* PROBLEM DESCRIPTION
Would you output the listing exactly, with every image omitted?

* COLLECTED MATERIAL

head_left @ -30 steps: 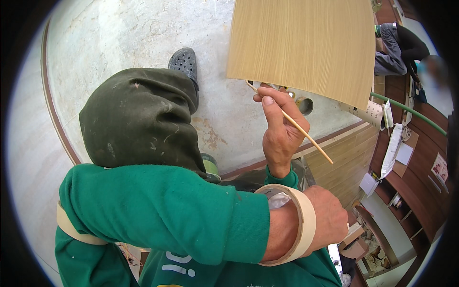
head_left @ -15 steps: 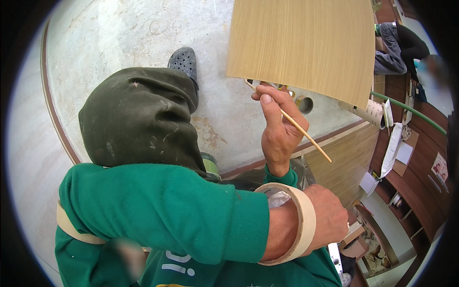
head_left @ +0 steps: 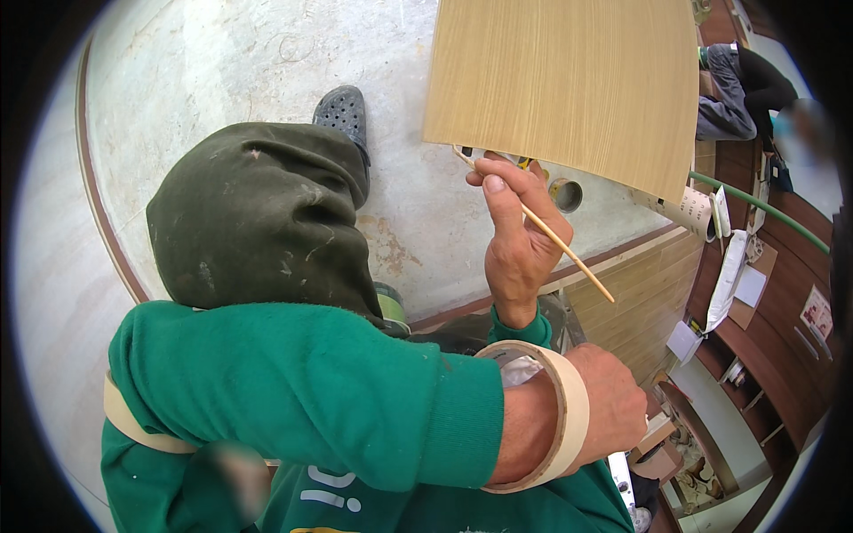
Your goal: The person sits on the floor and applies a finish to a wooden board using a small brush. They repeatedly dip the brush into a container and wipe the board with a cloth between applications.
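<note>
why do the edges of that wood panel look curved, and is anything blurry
Head view: fisheye bends the wood panel edges toward the rim; dark vignette rings the frame. Right hand and thin stick are sharp; blurred patches at lower left and far right.

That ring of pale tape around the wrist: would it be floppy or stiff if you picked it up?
The tape roll probably keeps its hoop shape, since it stands clear of the left hand's wrist. It looks thin-walled, so likely light and squeezable. Being round, it might roll if set on edge.

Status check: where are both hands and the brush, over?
Right hand grips thin brush, tip at lower edge of wood panel. Left hand closed, tape roll around its wrist. Knee beside panel.
</note>
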`<control>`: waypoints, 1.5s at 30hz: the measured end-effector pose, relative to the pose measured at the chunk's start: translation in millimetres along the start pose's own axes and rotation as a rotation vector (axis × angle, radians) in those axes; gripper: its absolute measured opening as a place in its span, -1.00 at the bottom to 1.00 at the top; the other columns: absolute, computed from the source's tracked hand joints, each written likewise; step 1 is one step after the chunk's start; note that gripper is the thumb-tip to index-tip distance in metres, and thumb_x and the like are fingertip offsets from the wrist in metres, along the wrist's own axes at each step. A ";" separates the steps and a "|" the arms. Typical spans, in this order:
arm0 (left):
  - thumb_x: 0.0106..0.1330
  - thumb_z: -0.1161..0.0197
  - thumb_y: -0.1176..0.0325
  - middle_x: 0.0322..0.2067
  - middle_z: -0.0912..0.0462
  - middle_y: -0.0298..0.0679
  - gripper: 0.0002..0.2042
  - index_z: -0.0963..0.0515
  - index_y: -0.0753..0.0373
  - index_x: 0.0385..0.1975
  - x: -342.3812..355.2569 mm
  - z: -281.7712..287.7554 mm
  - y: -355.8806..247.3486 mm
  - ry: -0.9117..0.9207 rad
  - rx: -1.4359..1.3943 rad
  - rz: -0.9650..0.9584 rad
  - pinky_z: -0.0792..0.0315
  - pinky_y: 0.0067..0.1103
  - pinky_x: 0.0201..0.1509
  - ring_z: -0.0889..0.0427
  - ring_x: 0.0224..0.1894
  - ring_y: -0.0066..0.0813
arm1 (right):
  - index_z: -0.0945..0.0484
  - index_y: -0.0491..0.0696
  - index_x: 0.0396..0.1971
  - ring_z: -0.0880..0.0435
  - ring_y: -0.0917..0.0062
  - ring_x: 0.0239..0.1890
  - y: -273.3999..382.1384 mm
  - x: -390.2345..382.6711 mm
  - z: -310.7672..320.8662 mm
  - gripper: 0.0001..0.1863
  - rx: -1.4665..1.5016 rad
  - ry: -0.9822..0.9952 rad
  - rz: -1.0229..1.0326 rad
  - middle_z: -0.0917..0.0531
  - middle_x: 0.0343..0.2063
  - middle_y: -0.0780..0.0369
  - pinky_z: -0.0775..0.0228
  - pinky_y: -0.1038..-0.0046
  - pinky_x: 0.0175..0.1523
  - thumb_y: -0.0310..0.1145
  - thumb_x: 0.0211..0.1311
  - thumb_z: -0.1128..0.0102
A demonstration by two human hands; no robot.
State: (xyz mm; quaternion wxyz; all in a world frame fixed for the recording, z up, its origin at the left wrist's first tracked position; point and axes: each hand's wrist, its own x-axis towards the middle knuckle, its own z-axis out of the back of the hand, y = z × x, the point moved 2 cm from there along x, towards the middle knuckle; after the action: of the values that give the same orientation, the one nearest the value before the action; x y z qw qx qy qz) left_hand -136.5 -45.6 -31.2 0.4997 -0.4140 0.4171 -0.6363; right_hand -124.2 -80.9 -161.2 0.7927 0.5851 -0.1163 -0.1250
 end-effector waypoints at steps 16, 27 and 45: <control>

* OUTPUT OF THE TASK
head_left @ -30 steps: 
head_left @ -15 steps: 
head_left @ +0 steps: 
Your goal: The person sits on the floor and applies a finish to a wooden board using a small brush. They repeatedly dip the brush into a container and wipe the board with a cloth between applications.
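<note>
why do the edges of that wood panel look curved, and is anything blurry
Head view: fisheye bends the wood panel edges toward the rim; dark vignette rings the frame. Right hand and thin stick are sharp; blurred patches at lower left and far right.

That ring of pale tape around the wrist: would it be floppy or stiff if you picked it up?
The tape roll probably keeps its hoop shape, since it stands clear of the left hand's wrist. It looks thin-walled, so likely light and squeezable. Being round, it might roll if set on edge.

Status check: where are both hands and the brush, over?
Right hand grips thin brush, tip at lower edge of wood panel. Left hand closed, tape roll around its wrist. Knee beside panel.
</note>
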`<control>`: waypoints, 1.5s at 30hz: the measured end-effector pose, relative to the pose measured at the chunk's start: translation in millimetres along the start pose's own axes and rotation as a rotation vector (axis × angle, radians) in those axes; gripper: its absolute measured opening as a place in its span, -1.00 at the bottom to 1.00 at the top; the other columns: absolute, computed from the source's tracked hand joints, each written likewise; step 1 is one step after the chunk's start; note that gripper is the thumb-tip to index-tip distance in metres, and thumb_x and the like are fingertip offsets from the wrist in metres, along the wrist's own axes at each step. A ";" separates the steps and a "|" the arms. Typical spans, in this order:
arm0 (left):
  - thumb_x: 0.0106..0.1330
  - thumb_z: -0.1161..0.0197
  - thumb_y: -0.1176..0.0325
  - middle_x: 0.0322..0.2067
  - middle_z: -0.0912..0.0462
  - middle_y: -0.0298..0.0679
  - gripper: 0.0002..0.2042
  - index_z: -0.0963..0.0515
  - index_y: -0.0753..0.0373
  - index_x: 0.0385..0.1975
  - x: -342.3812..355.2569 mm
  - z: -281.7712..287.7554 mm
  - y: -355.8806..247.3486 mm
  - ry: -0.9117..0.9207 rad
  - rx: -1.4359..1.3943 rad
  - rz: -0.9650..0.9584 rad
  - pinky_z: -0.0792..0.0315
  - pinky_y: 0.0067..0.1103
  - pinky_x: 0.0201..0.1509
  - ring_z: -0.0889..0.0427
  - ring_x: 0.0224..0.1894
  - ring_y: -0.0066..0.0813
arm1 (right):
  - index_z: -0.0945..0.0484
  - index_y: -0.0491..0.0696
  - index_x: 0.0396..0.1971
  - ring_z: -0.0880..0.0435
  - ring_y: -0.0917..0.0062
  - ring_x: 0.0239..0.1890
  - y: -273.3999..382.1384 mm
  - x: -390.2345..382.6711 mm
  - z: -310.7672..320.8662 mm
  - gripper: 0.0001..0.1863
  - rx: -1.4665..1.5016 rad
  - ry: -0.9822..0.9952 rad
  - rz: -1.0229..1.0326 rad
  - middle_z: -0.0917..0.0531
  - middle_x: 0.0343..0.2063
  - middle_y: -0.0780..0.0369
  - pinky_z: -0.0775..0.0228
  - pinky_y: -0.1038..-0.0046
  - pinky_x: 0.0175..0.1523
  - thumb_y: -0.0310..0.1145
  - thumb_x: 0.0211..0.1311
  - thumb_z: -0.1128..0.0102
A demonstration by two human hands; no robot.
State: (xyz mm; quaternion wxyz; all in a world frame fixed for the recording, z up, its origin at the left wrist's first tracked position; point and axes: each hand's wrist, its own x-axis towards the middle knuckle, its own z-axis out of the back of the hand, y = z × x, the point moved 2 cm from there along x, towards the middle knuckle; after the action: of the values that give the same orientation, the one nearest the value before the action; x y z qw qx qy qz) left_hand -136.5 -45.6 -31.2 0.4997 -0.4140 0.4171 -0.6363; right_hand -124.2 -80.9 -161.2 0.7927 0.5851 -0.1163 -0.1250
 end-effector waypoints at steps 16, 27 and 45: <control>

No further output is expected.